A pergunta que antecede
este artigo é ouvida vezes sem conta por todo o lado, quando alguém deseja
saber qual o sexo do cão que transportamos. Os termos utilizados são hoje
corriqueiros e politicamente correctos, apesar de imprecisos, antropomórficos e
desrespeitadores da espécie canina, geralmente proferidos por pessoas bem-intencionadas
e sensíveis, contudo pouco conhecedoras do que é devido aos cães, que ao invés
de quererem ser meninos ou meninas, preferem que os tratem de acordo com as
necessidades e expectativas da sua espécie. Tratá-los assim, tal qual crianças,
pode causar obstáculos à sua saúde, bem-estar, sociabilização e longevidade,
quando por detrás desse tratamento carinhoso são privados de direitos que não
dispensam.
Muitos dos cães tratados
como “meninos” e “meninas” raramente saem à rua, são obesos, comem rações de
qualidade duvidosa, sujeitam-se a petiscos nocivos, apresentam problemas gastrointestinais,
raramente são escovados, tomam banhos em demasia, têm o seu prato no chão e não
sabem circular em segurança na via pública, desconhecendo alguns dos seus
proprietários qual a sua temperatura normal e os cuidados a haver com eles nas
diferentes estações do ano, quando não se “esquecem” de os desparasitar e
vacinar. Diante destes casos perguntar “se é menino ou menina” é a mais pura
das hipocrisias, um verdadeiro faz de conta que os cães irão penosamente pagar.
Naturalmente todos os cães
precisam de sair e os que não querem têm os dias contados, porque a manipulação
humana na sua selecção para isso contribuiu. Deseja-se que qualquer cão, em
abono do seu bem-estar psicológico, físico e social, passe pelo menos uma hora
na rua ou que caminhe com o seu dono uma légua diária, obrigação que muitos descartam
pela “indisponibilidade” ou pelas dificuldades que encontram, ficando os seus “meninos”
pendurados às janelas e condenados ao chiqueiro. Este sair à rua não deverá ser
com os cães esganados e os donos aos tropeções, tal qual dois ébrios a puxar
para lados opostos. Importa que este passeio, que é ao mesmo tempo higiénico,
salutar e social, seja agradável para ambos, exigência e prazer que nos remetem
para a educação canina.
Sem educação qualquer cão
é um menino rabino, porque não tem quem o ensine e faz o que lhe dá na gana, transformando-se
num inadaptado sem préstimo e concorrente a vários perigos. Ainda que os cães
gozem em casa da tolerância dos donos, na via pública deverão saber comportar-se
e encontrar-se preparados para os desafios que ali encontrarão. Assim, deverão
ficar condicionados a parar e a sentar-se junto das passadeiras para peões,
avançando depois à ordem dos seus condutores, não reagir agressivamente contra qualquer
animal com quem se cruzem, exigindo-se o mesmo cuidado com ciclistas,
invisuais, deficientes, crianças, idosos e minorias raciais, comportar-se
silenciosa e ordeiramente nas esplanadas, não disputar os brinquedos das
crianças, não pedinchar comida a terceiros, não esburacar os canteiros dos
jardins ou urinar às portas doutros moradores.

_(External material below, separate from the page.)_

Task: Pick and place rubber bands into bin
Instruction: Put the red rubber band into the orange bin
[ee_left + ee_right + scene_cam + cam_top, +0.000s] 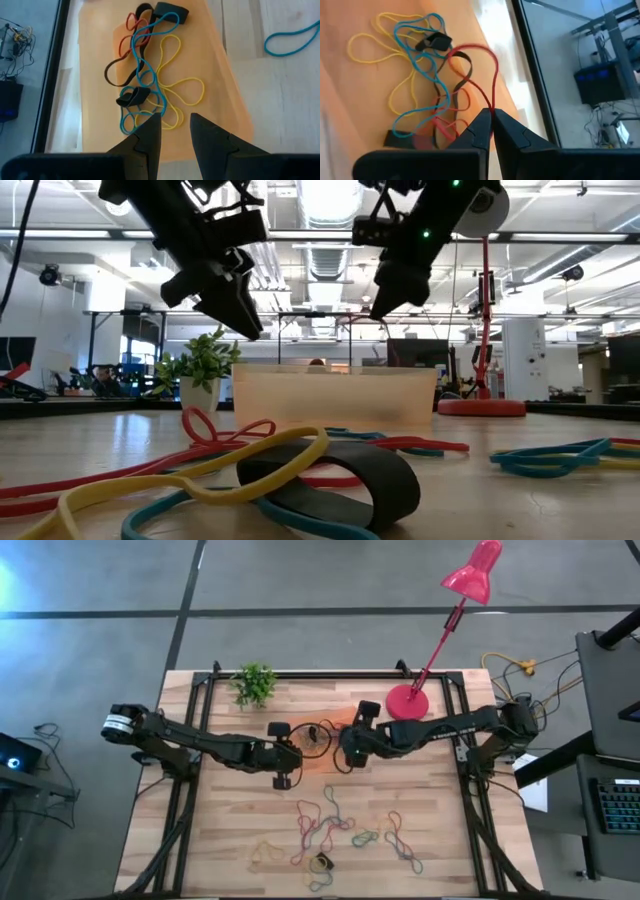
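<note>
The bin [316, 762] is a shallow translucent orange tray at the table's middle, and it also shows in the low view [335, 395]. Several rubber bands [150, 75] lie in it: yellow, blue, black and red. Many more bands [330, 828] lie loose on the wood toward the near edge, among them a yellow one [200, 480] and a black one [350, 480]. My left gripper [175, 131] hovers open over the bin's left part [298, 753], holding nothing. My right gripper [492, 120] is above the bin's right part [342, 746], shut on a red band. My right gripper pinches a red rubber band [493, 102] between its two fingers, coming at it from above and slanting down. The band's loop [470, 49] reaches out past the fingertips over the bands in the bin. I cannot tell whether its far end touches them.
A small potted plant [254, 683] stands at the far left of the table. The red lamp's round base [407, 700] sits at the far right, close to the right arm, with its stem leaning away over the far edge. Bare wood lies left and right of the loose bands.
</note>
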Controlling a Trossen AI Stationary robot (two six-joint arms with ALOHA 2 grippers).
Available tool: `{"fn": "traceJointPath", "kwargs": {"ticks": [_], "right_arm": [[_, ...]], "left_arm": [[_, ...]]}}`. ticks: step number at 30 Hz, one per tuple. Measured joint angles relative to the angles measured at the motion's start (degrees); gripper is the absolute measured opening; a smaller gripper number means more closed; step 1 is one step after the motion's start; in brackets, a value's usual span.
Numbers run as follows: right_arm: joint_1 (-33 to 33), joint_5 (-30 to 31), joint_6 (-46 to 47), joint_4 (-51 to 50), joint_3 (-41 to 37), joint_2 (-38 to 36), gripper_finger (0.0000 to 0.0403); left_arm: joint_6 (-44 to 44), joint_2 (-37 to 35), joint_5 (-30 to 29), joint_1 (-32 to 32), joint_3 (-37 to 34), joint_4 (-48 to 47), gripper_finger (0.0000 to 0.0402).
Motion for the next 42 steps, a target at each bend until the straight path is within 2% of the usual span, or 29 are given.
{"fn": "traceJointPath", "kwargs": {"ticks": [5,9,12,18,25,30,36,38,42], "right_arm": [[-2.7,-3.4,-0.3,3.9,-1.9,0.0,0.0009],[-4.5,-10.2,-0.1,4.4,-3.2,0.0,0.0018],[-5.2,-13.4,0.1,5.7,-4.5,0.0,0.0044],[-5.1,-13.6,0.3,7.4,-5.9,0.1,0.0109],[-2.0,-13.7,-2.6,7.3,-6.1,0.1,0.0147],[-0.4,-13.7,-3.2,7.4,-6.1,0.1,0.0152],[2.3,-13.7,-3.1,6.7,-6.4,-0.1,0.0145],[3.3,-13.6,-2.9,6.5,-6.6,-0.2,0.0142],[5.6,-13.6,-2.3,6.3,-7.0,-0.4,0.0136]], "left_arm": [[-1.4,-1.7,0.0,0.0,-1.1,-0.9,0.0089],[-2.7,-3.0,0.0,-0.4,-2.6,-0.9,0.0089],[-2.9,-3.1,0.0,-0.3,-3.1,-0.8,0.0089],[-4.2,-3.2,0.9,-0.5,-3.4,-0.7,0.0089],[-3.8,-3.0,17.1,-2.4,-3.5,0.1,0.0089],[-2.2,-2.6,24.5,-4.7,-3.6,3.7,0.0089],[0.7,-1.2,35.2,-7.9,-3.6,12.3,0.0089],[0.9,-0.1,37.2,-9.2,-3.6,13.0,0.0089],[2.0,3.5,37.2,-11.6,-3.7,13.5,0.0089]]}}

Por mais educados que sejam
os cães jamais serão meninos, ainda que os seus donos os entendam assim. A
humanização dos cães, que não dá resposta às suas necessidades e que não vai ao
encontro das aspirações da sua espécie, é uma promoção para a qual não se
encontram naturalmente preparados e que comummente malbaratam, acabando por
escravizar os seus proprietários e ser alvo da embirração dos demais, pelos
incómodos que lhes causam. Infelizmente, não podemos dissociar a humanização
canina duma série de alterações de cariz social visíveis no homem
contemporâneo, designadamente o número de solteiros de todas as idades, o
aumento de casais sem filhos, a política do filho único, as famílias
monoparentais, as constituídas por homossexuais e o isolamento a que se
encontram votados os idosos, situações cuja novidade exige dos indivíduos
alguma compensação afectiva e que acabam por encontrá-la nos cães, que para
além de companheiros acabam também por ser terapeutas.
Mas se usarmos os cães
unicamente por aquilo que representam ou pelo que nos dão, malogrado o
tratamento de “meninos”, estamos perante uma manifestação encapotada do velho e
odiado especismo que todos dizemos abominar. Eles devem primeiro ser
respeitados pelo que são e só depois usados para o que nos dão (o
relacionamento entre homens e cães deve basear-se numa permuta). Terão todos
condições para ter um cão? É evidente que não, considerando a sua saúde,
bem-estar e longevidade, obrigações que não dispensam a disponibilidade
temporal, afectiva, pedagógica, física e financeira dos seus donos. De que
valerá tratá-los como meninos, se continuam cães? Não será melhor tratá-los
como cães e fazê-los felizes?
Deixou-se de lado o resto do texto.